I just enjoyed another article written by Laurie Daniel for the San Jose Mercury News. This one titled “Blind tasting Can Be A Real Eye-Opener”. OK, the title is a little old-man-pun style, and the article was written citing some recent research done by Standford Business School and California Institute of technology (regarding how price influences people’s appreciation of wine)…but she sheds some light into wine appreciation. And as an advocate of blind tasting, I like to see other people touting its unique ability to force people to appreciate what it is the glass as opposed to its label, reputation or price tag.
I like blind tasting for a multitude of reasons. As someone who DOES NOT profess to having a master palate it is OK when in a blind tasting I pick a (supposedly) inferior wine over one priced much higher or said to be much more highly regarded.

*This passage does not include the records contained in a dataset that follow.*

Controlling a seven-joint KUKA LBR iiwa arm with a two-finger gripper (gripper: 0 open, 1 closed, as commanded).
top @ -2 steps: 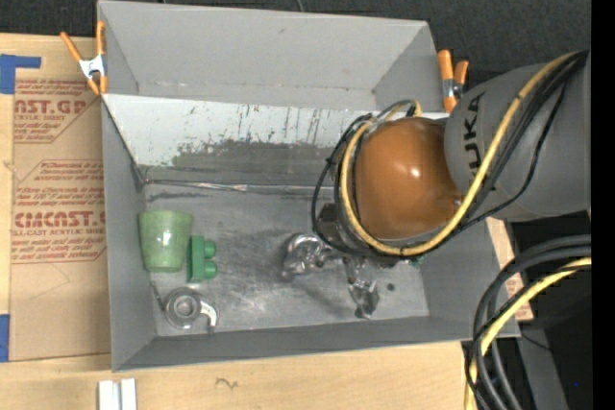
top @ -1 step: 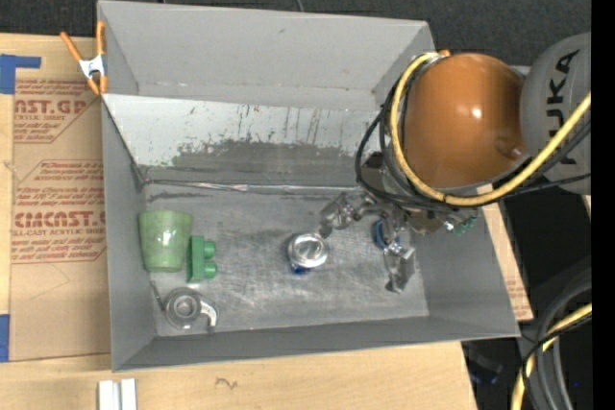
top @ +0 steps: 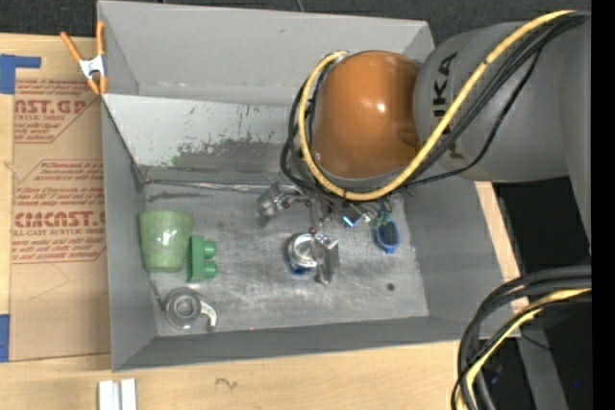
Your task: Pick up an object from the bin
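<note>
The pincer point(top: 317, 260) hangs low over the middle of the grey bin's point(top: 125, 206) floor, right at a small silvery thing point(top: 301, 255) with a blue fleck; whether it is released or clenched I cannot tell. A small blue thing point(top: 386, 236) lies near it toward the arm; a pale green cup point(top: 163, 238), a green block point(top: 202, 258) and a clear round piece point(top: 185, 307) lie well apart on the far side.
</note>
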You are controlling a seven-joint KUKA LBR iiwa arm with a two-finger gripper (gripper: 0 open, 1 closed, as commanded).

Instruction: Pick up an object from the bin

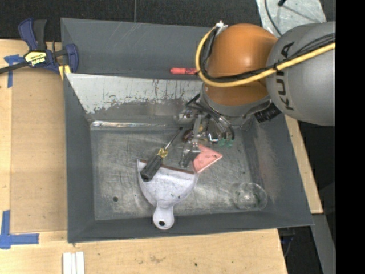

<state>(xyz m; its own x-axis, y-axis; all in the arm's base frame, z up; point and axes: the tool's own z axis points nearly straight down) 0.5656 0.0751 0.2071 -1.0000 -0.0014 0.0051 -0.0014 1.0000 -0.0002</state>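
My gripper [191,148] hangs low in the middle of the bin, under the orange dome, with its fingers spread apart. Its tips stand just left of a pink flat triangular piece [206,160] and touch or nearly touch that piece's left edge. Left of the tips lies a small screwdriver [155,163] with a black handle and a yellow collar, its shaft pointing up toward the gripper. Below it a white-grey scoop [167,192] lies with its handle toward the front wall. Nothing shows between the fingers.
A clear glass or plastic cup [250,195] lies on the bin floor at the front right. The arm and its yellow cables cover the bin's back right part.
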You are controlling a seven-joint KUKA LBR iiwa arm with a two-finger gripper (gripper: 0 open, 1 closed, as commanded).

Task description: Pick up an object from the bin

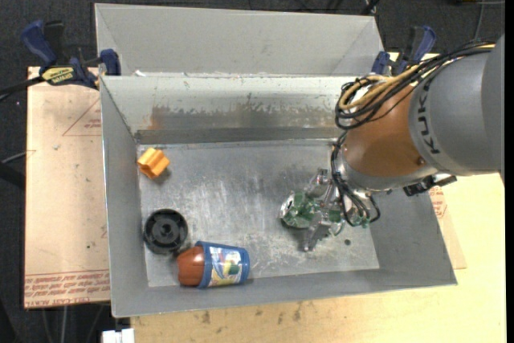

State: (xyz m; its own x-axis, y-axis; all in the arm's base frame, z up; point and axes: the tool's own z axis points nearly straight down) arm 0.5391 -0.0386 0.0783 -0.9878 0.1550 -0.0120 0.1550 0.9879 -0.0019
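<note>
Surroundings: dark floor with cables along the top of the frame. The grey metal bin [120,197] takes up the middle, its floor scuffed and mostly bare.
Arm: it enters from the right, and its gripper [315,226] sits low over the bin floor, right of centre.
Grip state: we cannot tell whether it is open or closed, and we see nothing held in it.
At the gripper: a small green-and-white piece [298,210] lies against its left side. We cannot tell whether it is loose or part of the robot.
Things to pick: an orange block [152,163] at the upper left of the bin floor, a black round disc [165,230] at the lower left, and a bottle [213,266] with a red-brown cap on its side just right of and below the disc. All three are well apart from the gripper.
Progress: in our judgement nothing has been lifted yet.
Risk one: closing here could catch only bare metal, or merely nudge the small piece aside.
Risk two: the bottle, lying on its side, may roll when touched.
Risk three: the disc lies flat and gives little to grip, so a grasp may slip off it.
</note>
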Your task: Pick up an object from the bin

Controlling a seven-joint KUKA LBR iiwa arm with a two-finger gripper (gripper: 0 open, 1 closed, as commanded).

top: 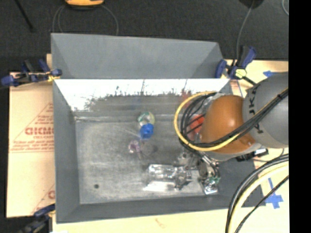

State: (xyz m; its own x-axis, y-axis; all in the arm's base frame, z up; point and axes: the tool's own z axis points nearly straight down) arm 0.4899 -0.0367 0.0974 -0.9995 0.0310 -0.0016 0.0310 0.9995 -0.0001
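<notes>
On the grey bin (97,169) floor, near right, the gripper (190,174) is seen beside a clear plastic piece (161,173), with nothing lifted yet and its grip not to be told.

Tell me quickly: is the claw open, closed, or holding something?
Claw: cannot be told. It is next to a clear plastic thing in the bin.

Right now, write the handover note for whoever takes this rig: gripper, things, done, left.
Gripper: down low at the lower right of the grey metal bin; no hold on anything can be confirmed.
Things: clear shiny plastic piece lies right beside the gripper, on its view-left. Pale purple clear piece is mid-floor. Small blue and clear piece is just above it. A red thing is partly hidden by the orange wrist cover.
Done: nothing visibly lifted.
Left: grasp one thing and raise it out.
</notes>
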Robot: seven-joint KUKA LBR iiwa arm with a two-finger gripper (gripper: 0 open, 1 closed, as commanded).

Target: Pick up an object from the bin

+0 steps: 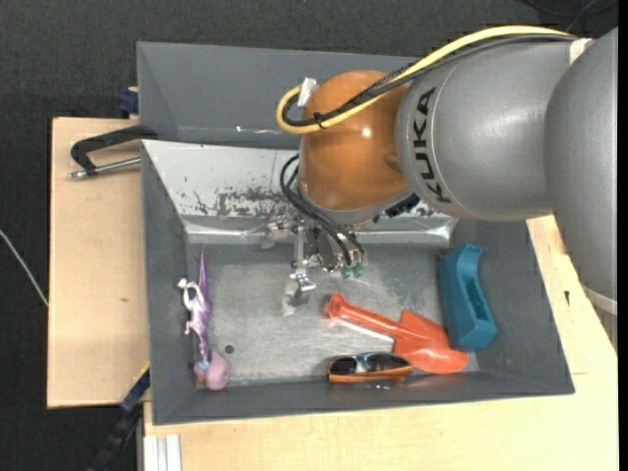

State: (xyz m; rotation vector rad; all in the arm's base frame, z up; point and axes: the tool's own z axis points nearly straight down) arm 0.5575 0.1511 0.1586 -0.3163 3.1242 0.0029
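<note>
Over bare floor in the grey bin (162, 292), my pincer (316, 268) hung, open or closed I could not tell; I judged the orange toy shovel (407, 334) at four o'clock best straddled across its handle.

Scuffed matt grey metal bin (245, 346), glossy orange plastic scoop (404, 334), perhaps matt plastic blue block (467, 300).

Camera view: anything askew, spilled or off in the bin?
Nothing is spilled or visibly broken. The blue block lies tipped against the right-hand slope. The gripper is over bare bin floor near the back wall, just off the handle end of the orange scoop, not on any item.
</note>
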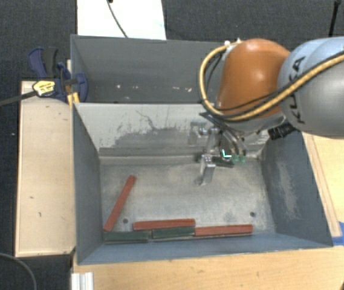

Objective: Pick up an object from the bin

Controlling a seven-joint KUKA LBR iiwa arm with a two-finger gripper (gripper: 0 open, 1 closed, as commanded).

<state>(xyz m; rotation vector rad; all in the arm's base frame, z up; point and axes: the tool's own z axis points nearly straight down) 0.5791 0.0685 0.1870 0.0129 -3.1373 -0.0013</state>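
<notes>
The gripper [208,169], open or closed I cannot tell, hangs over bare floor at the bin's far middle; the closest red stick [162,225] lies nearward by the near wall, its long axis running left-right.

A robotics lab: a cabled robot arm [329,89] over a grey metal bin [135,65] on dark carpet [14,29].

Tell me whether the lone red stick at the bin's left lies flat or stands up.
Lying flat: the red stick shows its full length along the bin floor, set diagonally.
</notes>
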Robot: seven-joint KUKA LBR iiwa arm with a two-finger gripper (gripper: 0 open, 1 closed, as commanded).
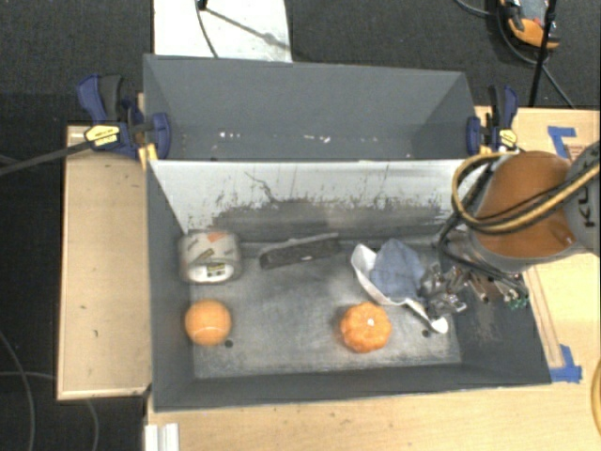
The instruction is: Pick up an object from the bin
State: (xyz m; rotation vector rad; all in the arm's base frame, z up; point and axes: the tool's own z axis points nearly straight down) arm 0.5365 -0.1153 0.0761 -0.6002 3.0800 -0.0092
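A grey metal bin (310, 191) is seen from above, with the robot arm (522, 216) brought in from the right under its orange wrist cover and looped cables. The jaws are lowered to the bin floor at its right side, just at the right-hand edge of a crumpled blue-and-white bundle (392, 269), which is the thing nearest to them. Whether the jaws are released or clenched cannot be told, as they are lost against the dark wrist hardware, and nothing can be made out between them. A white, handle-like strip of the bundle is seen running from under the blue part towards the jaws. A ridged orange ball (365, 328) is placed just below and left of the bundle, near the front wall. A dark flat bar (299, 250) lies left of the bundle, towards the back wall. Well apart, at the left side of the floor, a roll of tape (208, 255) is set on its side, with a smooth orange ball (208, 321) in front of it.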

I also like blind tasting as a result of an experience from my time working in the lab at a Napa custom crush. There was a producer who made their wines there that consistently had trouble maintaining the natural balance of their wines. They would doctor the heck out of their wines just to get them into better balance. Yet these same wines carried a triple digit price tag and a reputation to match. Proof that marketing, a high price tag, or for you conspiracy theorists – paying off critics, is enough to “fool” consumers. (One of the many reasons why I STRONGLY advocate tasting wine YOURSELF and buying wines YOU like – not those you are told you should like).
The last reason I’ll mention here as to why I am such a fan of blind tasting has to do with my affinity for Israeli wines and my STRONG belief that they are STILL under appreciated. We Israeli wine people joke that simply being “Israeli” means that critics will (subconsciously??) deduct 3-5 points from their scoring of the wine. Oh how I would love to set up a blind tasting for well known critics and sneak a few Israeli wines in with some other New world wines.
Bottom line, read the Laurie Daniel article, and know that when you are contemplating that $100 bottle vs. the $30 bottle, yes you may enjoy the $100 bottle more – but it will only be BECAUSE it cost you $100 and NOT because you were drinking a better wine…
Now how do you go enjoy that $500 bottle of Bordeaux after reading that…????….SORRY!